BEGIN
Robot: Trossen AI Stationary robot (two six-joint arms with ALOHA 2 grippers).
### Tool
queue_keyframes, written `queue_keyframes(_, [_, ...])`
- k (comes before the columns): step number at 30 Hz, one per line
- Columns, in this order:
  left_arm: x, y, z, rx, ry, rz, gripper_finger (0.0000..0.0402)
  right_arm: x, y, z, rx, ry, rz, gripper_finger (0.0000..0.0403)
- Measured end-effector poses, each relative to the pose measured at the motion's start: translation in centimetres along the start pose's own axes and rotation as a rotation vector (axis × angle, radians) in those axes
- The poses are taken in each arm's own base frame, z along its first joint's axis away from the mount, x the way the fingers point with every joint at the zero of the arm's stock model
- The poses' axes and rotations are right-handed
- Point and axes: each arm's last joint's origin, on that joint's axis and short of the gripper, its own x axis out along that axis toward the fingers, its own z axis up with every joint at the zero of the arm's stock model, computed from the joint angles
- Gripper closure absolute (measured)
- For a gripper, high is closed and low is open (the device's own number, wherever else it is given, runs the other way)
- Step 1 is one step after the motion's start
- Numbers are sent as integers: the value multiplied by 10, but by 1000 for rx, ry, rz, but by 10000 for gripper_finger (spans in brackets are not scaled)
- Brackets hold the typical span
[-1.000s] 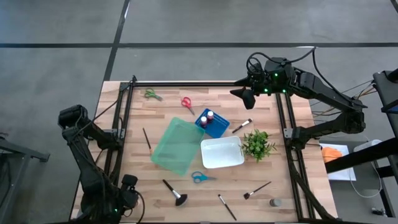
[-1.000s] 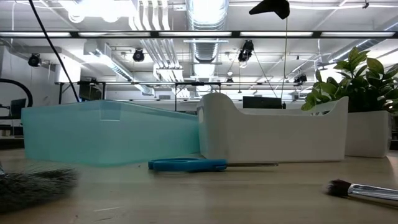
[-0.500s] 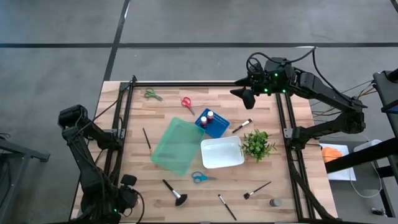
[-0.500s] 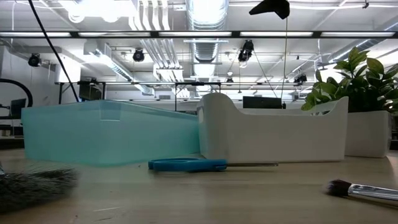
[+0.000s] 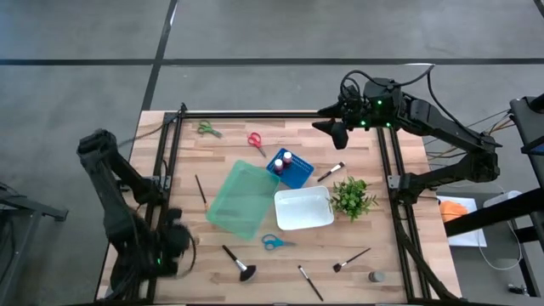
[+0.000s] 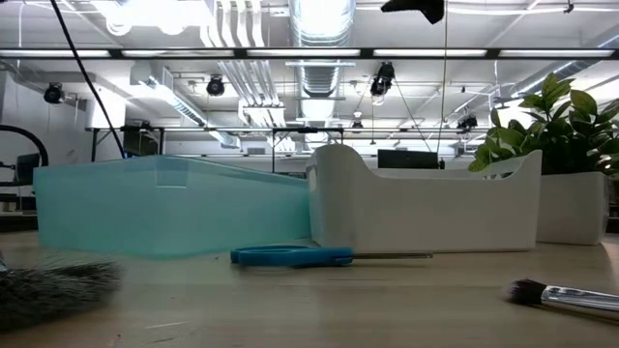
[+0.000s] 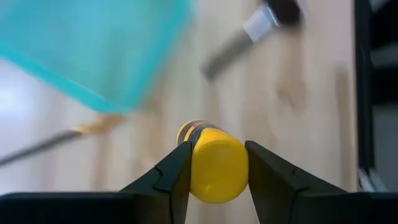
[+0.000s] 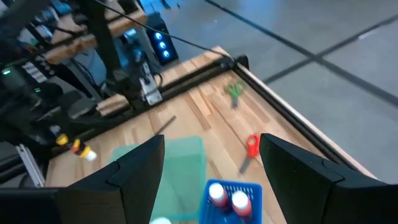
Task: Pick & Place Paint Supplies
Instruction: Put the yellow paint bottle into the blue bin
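Two hands are in play. The left hand (image 7: 216, 171) is closed on a small yellow-capped paint bottle (image 7: 214, 163), fingers pinching the cap from both sides, above the near-left part of the wooden tabletop (image 5: 229, 144), just beside the translucent teal plastic bin (image 5: 242, 199). The right hand (image 5: 337, 132) hangs high over the far right side with its fingers spread wide and nothing between them.

The bottle looks light and stiff, but its smooth round cap seems likely to slip or twist; a pinch square across the cap's middle, as now, appears sound.

Compared with a second ago, the left arm has swung in from the table's near-left corner toward the bin, blurred with motion. The right hand has barely shifted. Brushes, scissors and the blue basket (image 5: 291, 168) of bottles lie where they were.
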Motion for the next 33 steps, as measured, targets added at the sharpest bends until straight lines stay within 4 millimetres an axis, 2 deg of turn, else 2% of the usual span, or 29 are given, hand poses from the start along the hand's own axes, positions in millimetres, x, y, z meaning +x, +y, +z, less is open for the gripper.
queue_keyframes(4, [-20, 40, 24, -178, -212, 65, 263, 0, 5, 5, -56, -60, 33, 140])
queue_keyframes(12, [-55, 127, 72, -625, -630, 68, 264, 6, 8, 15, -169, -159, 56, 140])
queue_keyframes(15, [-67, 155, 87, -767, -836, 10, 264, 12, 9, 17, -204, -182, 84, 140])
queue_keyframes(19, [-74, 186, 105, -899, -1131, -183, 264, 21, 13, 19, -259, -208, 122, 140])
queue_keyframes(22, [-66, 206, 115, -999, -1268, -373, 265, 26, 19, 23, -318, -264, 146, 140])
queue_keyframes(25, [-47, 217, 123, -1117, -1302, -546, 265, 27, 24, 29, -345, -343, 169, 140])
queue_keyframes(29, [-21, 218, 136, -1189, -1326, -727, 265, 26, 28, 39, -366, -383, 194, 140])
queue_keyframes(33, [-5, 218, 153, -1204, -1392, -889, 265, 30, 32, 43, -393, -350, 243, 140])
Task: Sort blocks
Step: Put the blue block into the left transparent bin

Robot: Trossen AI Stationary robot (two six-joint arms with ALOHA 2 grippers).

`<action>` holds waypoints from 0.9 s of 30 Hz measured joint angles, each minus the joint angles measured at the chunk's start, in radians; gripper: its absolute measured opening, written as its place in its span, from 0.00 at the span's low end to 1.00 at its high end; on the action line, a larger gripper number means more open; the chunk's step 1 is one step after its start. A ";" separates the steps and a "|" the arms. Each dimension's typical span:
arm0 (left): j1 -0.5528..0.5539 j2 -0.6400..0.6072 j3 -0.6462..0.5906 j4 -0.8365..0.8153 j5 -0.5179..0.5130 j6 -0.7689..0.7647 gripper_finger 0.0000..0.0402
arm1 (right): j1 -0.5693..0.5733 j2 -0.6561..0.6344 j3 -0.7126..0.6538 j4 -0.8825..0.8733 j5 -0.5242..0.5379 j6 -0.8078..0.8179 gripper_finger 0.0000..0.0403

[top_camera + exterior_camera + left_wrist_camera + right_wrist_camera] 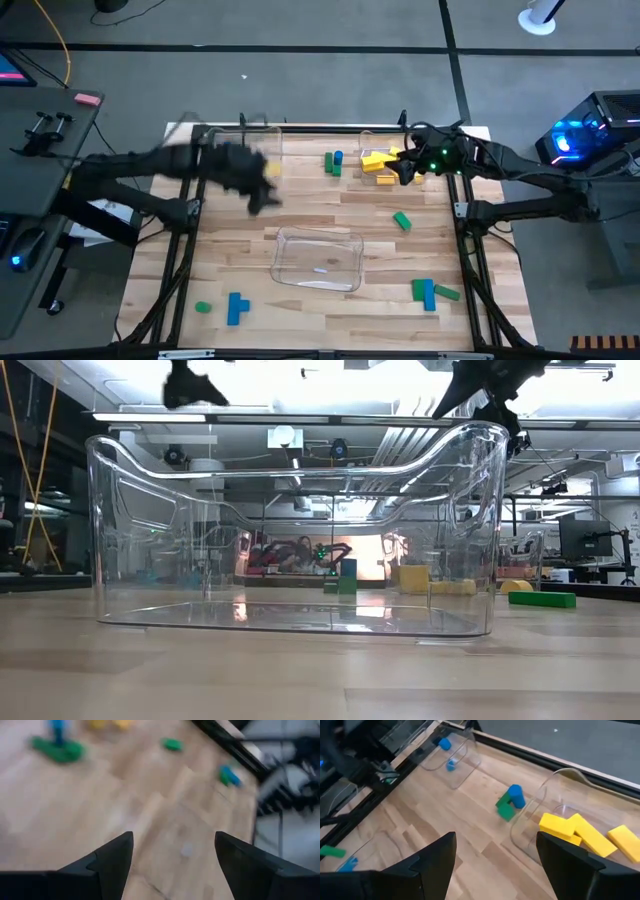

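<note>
Nearest us stands an empty clear tray [295,530], mid-counter toward the front edge. We judge sorting partly done: yellow blocks [592,834] fill a tray [372,140] at the back edge, while green and blue blocks [429,292] lie loose near the front corners. Both the left claw [172,865] and right claw [495,860] are spread wide, holding nothing. Only the right wrist view shows blue blocks [445,743] in another tray.

high: overhead | low: tabletop, behind clear tray [300,530] | wrists: downward
</note>
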 joint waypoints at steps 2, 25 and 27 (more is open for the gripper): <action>-0.166 -0.008 -0.036 0.008 -0.100 -0.033 0.67 | 0.013 0.000 0.000 0.000 0.000 0.000 0.68; -0.905 0.439 -0.232 0.198 -0.102 -0.253 0.67 | 0.029 0.000 0.000 0.000 0.018 0.008 0.68; -0.906 0.445 -0.232 0.215 -0.101 -0.260 0.67 | 0.029 0.000 0.000 0.000 0.018 0.008 0.68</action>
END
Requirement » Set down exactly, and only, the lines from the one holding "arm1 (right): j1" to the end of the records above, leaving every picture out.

Expected answer »
arm1 (right): j1 -0.5693..0.5733 j2 -0.6561..0.6344 j3 -0.7126..0.6538 j4 -0.8825..0.8733 j5 -0.5242..0.5379 j6 -0.8078..0.8179 gripper_finger 0.0000..0.0403

[top_camera + exterior_camera + left_wrist_camera + right_wrist_camera] 

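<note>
Nearest us stands an empty clear tray [295,530], mid-counter toward the front edge. We judge sorting partly done: yellow blocks [592,834] fill a tray [372,140] at the back edge, while green and blue blocks [429,292] lie loose near the front corners. Both the left claw [172,865] and right claw [495,860] are spread wide, holding nothing. Only the right wrist view shows blue blocks [445,743] in another tray.

high: overhead | low: tabletop, behind clear tray [300,530] | wrists: downward
</note>
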 joint waypoints at steps 2, 25 and 27 (more is open for the gripper): <action>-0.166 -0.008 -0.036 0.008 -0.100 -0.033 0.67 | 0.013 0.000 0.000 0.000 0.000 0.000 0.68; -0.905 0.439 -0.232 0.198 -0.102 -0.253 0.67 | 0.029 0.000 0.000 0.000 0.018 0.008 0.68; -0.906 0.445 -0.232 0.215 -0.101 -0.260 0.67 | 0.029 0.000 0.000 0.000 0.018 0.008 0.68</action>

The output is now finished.